When we told our riding friends we would be touring two-up on a Buell for a week, many offered their condolences. From a distance, the Buell doesn’t look all that comfortable for a solo rider, let alone a passenger.

In fact, both ends of the saddle are remarkably well-shaped and padded for all-day riding, and the handlebar/ footpeg position works well for sporttouring. Also, the bike just flat steers. With endless cornering clearance and effortless handling, it’s a very hookedup and confidence-inspiring bike to hustle down a mountain road with big dropoffs and bear warnings.

The only downside was that the rear tire chewed the corners off our soft luggage (Motorcycle Eats Man’s Underwear) every time we flopped into a turn, but I see Buell is finally coming out with some hard bags, so that problem appears to be cured.

Well, then there. A great trip?

Yes.

Mostly because it was a guided tour, so to speak. Our Canadian hosts, Allan and Ed, are both fast, dedicated riders (K.100RS and hot-rodded Triumph Speed Triple, respectively) and they ride long distances in the Canadian Rockies on their vacations and weekends. They know the roads.

Looking back on it, nearly all the best rides Eve had since that early Canadian debacle have been guided by someone who already knew the territory.

My map-reading skills may have improved since 1967, but there’s still no substitute for local talent, be it Gil Nickel showing us his favorite roads through the Ozarks, my Ducati dealer friend Bob Smith guiding a bunch of us down the true path of curvaceousness through southern Pennsylvania, or the folks from Edelweiss or Beech Tours leading a pack of sportbikes through the Alps or New Zealand.
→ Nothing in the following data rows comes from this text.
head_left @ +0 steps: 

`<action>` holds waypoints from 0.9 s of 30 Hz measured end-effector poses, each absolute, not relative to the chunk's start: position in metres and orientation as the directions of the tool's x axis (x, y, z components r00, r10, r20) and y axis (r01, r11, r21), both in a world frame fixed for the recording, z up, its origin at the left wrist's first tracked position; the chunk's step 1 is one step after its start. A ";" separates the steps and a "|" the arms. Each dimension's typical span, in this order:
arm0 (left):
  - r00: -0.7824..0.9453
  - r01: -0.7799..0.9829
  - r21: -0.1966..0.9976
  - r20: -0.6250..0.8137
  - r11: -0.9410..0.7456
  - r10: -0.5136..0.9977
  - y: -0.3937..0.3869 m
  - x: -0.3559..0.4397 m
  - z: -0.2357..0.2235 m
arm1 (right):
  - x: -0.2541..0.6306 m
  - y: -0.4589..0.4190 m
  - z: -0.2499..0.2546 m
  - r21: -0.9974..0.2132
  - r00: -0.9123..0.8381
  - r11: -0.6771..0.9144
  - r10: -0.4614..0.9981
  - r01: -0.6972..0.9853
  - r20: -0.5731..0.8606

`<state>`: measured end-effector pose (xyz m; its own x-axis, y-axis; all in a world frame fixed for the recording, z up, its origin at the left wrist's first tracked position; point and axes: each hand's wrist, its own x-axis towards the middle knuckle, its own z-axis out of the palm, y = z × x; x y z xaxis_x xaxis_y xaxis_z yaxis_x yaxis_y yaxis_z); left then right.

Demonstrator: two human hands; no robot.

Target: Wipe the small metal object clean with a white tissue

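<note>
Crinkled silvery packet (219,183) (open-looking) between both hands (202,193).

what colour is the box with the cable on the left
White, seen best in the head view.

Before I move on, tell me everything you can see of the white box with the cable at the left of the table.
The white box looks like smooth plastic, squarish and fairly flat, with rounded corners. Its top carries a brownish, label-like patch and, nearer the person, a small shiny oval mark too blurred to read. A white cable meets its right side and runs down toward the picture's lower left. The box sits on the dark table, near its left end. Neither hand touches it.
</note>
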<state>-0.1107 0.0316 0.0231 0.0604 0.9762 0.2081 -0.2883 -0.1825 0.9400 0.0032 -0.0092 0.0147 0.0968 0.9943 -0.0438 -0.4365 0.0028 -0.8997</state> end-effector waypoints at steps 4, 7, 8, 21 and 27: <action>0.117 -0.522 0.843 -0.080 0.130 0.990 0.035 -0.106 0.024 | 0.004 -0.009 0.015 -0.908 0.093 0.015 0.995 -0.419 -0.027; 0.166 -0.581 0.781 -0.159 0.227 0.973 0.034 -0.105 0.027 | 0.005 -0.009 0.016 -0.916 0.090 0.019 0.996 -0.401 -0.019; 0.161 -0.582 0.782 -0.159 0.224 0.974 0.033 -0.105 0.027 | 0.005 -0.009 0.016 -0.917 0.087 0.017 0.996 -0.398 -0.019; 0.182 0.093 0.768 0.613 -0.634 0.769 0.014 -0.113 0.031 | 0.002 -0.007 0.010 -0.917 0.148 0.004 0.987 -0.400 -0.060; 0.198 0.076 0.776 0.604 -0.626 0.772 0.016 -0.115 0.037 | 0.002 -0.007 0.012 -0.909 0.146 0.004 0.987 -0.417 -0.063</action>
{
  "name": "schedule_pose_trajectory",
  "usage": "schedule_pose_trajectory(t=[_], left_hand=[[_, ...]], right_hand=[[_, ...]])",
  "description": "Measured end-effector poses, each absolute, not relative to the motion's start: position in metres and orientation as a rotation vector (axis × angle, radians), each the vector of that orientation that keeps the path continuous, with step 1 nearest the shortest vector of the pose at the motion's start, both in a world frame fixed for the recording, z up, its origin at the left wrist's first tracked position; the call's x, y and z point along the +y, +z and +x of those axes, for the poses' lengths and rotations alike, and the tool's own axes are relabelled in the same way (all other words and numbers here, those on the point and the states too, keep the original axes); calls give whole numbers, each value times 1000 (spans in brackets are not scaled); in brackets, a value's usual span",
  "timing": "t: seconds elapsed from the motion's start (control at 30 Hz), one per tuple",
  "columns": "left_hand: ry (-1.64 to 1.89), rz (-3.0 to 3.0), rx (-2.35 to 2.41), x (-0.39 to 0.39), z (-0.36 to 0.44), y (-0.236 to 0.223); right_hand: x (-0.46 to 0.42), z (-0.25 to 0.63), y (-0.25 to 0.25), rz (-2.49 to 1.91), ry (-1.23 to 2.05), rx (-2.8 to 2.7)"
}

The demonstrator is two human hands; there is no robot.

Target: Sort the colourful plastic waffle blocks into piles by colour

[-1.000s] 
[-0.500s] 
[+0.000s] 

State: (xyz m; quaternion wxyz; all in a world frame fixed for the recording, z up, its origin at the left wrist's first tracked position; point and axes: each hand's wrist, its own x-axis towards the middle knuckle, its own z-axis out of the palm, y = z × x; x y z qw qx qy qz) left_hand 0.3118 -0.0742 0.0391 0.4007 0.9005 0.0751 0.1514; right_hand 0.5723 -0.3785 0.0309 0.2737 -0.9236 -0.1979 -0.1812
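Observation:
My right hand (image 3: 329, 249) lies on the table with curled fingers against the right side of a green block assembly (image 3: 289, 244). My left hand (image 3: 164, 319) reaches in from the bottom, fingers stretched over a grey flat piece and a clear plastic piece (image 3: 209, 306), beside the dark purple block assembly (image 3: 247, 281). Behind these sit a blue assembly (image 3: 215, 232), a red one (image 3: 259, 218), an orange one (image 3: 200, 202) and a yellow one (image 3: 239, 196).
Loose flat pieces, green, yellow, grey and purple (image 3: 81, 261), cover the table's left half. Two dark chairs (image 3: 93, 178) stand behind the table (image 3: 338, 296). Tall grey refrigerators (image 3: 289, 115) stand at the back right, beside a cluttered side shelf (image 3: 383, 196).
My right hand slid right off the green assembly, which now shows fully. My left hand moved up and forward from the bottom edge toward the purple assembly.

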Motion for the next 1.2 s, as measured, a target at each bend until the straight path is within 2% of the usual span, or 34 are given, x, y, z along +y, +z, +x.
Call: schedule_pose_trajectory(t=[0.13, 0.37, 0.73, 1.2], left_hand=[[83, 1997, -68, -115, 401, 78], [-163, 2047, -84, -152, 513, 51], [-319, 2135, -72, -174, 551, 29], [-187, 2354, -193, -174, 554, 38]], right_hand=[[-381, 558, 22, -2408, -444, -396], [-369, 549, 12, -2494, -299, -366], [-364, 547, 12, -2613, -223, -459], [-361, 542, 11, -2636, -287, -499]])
It seems that whether the subject is good restaurants, lodgings with charm, local beer or great motorcycle roads, you are almost always better off to put yourself in the hands of like-minded friends who are on their home turf. They carry in their heads maps of remembered pleasure and pain best avoided. Essentially, it’s a Pavlovian, conditioned rejection of boredom.

When you travel with people who ride where they live, there’s little risk of boredom, and the good times almost always show up in the cross-section of your tires.

After a good tour, a bike should not stand up by itself. And the tires, ideally, should make very poor bookends.